Even while one considers though, one must live in the moment with the dogs under one’s roof and care. So while I’ve posted an ad to tentatively explore rehoming Gracie, I’ve also adopted new training and handling routines. Gracie is learning to wear a basket muzzle while sitting quietly, not because she will need to wear one often but because she needs to remember that other animals can be around without her reacting to them.
She is on a leash which I hold when she isn’t in her crate or outdoor run. This reminds Gracie that I’m in charge, that she is to look to me before acting, while also requiring her to move when I move. This disrupts her pattern of deciding when she will nap and when she will charge around the house watching out the windows, or deciding who should be allowed or excluded from the room.
She is no longer allowed upstairs – that is the senior dog zone. This is not a ghetto for seniors; they still come downstairs regularly, but they also have entire rooms to hang out in where Gracie isn’t allowed. Jenny’s favorite room is actually upstairs and now Gracie can’t interupt her long peaceful naps there.
At the same time, when I decide to sit down and work on my laptop, Gracie can either be in her run, or on the couch next to me – no more independent wandering around the house. And just the two of us take walks, as her energy level is different from the other dogs and I want her to keep moving, not casually strolling, or stopping to sniff a lot.
In fact, it was early this morning that my mini-epiphany struck me. The rest of our quiet little village still seemed to be asleep, as we walked down the middle of the side street we live on and Gracie bounced happily along watching the world. Then she began grumbling and snorting as a single other person crossed the street behind us.
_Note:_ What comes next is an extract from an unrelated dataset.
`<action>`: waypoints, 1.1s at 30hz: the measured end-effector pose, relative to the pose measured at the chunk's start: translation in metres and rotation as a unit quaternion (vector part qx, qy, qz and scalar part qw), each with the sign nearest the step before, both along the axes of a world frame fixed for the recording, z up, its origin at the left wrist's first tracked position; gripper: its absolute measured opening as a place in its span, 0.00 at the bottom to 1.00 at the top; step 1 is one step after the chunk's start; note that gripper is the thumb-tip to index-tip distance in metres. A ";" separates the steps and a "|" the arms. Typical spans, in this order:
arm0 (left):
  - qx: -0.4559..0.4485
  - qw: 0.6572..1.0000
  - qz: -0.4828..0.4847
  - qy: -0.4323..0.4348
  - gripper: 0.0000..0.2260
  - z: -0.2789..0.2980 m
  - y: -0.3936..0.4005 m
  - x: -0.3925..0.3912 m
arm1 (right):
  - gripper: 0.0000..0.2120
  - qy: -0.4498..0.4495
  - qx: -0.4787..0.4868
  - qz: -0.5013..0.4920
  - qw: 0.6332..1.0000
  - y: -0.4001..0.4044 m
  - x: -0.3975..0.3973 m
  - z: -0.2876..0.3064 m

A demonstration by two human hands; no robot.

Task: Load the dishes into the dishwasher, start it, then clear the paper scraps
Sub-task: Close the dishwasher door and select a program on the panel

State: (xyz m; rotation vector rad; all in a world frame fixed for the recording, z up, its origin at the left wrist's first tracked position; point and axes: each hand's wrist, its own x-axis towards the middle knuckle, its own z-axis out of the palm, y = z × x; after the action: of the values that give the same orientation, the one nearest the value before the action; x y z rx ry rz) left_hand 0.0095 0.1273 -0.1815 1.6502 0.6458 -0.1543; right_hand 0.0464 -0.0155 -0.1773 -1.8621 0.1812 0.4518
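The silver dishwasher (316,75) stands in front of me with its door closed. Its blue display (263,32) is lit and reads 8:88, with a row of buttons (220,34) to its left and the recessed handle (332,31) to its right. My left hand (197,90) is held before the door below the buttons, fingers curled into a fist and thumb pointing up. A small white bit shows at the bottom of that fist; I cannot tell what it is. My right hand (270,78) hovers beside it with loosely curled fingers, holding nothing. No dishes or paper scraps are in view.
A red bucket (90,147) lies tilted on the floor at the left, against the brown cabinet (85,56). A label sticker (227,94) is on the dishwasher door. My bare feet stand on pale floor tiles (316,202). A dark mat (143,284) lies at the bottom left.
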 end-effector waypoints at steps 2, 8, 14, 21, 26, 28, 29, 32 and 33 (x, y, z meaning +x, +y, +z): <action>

Gracie looked a bit funny, walking sideways, snorting and moaning but she didn’t bark or growl, and continued on with me. The other walker and I both smiled at how silly she seemed. Right about then, I realized I hadn’t actually been for a walk in the past few days. I hadn’t realized how much I had started to let my physical discomfort and weariness draw the edges of my world in.
The other dogs enjoy strolls but Gracie benefits from a brisk walk. Actually, it’s almost a fast march. The other dogs are fairly easy going, low maintenance. Gracie is not. Or when she is allowed to ‘fly under the radar’ too long, she seems more likely to act out. Chi chi and Jenny both have medical concerns and are aging rapidly. Gracie is healthy and likely at the midpoint of her life. She has years left and they can be good or bad, pleasant or not. Gracie is not a simple dog to live with but we understand each other. That’s when I realized: I need Gracie because Gracie needs me.
- Gracie needs me to get up and walk her and I won’t get up and walk unless someone needs me to; it’s too uncomfortable so otherwise I will put it off. Her need motivates me, my own does not.
- Gracie needs me to remember to take my medicine so I can function well; I was drifting towards indifference, tired of the side effects but now I’m reminded how important attention to these details are.
- Gracie needs me to be alert so that she doesn’t have to be so vigilant. When I slack she’s eager to help and she can’t be left to her own devices in running our household.
- In the wrong home Gracie could be a bully or bullied. She needs me to provide the balance that both keeps her in line but also recognizes how sensitive she is.
Gracie needs me and that is what I need right now, that is really what I’ve always thrived on, a dog that saves me by allowing me to feel that I’m saving them.
Saved by dogs – funny how after all these years I’m yet again reminded why I chose that title for this blog.